The life science space represents one corner of the larger office market that has found traction post pandemic. The Bay Area is one of the top life science markets in the country: With nearly 34 million square feet of life science properties, the region has the largest inventory of life science space compared with 10 other U.S. submarkets, according to a new Colliers report.

Life science tasks require employees work on-site at labs, while many other employees continue to work remotely.

While projects to redevelop retail into more in-demand space could help address a need, developers might want to exercise caution, according to Newmark’s Schroeder.

“In concept it makes sense, but the challenge with a lot of the conversions is can you justify the cost?” he said. “It’s very costly and hard to get done, not to say it hasn’t been done in some markets. But I think the opportunities are limited and very costly. There’s just a ton that goes into it to make it a viable conversion play.”

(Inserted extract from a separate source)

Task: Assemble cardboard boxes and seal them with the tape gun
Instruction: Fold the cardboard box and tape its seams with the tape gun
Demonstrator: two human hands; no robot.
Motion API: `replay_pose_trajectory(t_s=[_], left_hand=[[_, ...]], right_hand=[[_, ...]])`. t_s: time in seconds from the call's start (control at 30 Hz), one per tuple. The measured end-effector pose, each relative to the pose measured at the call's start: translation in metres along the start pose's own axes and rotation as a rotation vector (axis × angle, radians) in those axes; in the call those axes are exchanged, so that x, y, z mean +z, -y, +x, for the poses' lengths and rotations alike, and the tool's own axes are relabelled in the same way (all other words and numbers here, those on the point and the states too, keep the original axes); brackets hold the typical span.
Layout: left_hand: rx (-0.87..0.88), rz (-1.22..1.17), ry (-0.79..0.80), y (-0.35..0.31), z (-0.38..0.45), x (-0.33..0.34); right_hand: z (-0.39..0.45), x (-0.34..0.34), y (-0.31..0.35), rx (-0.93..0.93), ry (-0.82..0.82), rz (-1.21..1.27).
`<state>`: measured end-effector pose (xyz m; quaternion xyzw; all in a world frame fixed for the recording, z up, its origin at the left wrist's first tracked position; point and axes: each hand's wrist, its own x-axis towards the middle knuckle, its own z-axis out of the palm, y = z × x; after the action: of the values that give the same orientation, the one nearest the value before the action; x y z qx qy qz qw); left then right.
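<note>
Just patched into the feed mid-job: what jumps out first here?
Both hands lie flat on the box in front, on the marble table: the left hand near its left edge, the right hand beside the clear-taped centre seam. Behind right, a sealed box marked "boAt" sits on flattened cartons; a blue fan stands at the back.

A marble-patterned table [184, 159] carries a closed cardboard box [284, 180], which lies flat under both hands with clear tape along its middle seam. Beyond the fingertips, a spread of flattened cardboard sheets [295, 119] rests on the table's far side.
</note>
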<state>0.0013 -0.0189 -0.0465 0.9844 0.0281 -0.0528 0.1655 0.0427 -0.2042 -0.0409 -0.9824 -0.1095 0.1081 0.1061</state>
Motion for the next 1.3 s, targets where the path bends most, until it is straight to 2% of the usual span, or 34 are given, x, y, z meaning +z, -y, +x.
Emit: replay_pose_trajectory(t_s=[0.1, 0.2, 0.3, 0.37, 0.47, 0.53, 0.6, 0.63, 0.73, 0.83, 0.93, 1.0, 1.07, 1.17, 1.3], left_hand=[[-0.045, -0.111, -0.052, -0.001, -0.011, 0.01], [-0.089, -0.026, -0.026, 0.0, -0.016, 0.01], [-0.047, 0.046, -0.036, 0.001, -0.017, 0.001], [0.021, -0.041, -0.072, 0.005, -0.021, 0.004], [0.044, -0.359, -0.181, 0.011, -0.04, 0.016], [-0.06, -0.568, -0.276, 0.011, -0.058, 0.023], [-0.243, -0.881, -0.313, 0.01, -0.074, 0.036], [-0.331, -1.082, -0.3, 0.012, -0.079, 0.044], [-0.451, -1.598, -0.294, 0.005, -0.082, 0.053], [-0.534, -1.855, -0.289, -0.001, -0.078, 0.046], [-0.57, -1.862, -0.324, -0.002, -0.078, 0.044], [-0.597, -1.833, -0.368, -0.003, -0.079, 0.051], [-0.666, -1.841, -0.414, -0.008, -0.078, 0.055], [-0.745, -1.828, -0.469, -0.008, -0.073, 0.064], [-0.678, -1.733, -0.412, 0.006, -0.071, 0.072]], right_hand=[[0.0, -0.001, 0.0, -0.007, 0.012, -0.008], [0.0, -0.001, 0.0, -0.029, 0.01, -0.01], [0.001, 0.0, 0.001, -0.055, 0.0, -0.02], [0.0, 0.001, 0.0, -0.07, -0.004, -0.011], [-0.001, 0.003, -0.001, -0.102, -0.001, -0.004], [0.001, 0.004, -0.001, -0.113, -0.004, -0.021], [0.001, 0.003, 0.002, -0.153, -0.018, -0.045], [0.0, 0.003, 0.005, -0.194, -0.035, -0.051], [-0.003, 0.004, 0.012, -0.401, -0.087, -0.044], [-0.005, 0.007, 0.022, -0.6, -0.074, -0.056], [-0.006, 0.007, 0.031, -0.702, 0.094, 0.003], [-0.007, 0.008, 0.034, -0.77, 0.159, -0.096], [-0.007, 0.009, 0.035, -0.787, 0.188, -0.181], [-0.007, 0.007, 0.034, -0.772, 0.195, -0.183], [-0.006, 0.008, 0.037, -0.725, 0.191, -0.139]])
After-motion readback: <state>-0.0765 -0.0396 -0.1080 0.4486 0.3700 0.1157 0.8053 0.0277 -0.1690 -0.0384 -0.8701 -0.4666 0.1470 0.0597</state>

While questioning the feasibility of undertaking redevelopments, Schroeder agreed with Roman that e-commerce presents a long-term challenge to in-person retail.

“That’s the challenge with big-box retailers, it’s so easy to just click on something and have it delivered to your door,” he said. “With clothing and things you want to try, I still think there is a need for that. I think retailers are rethinking things and having their physical locations as part of their marketing.”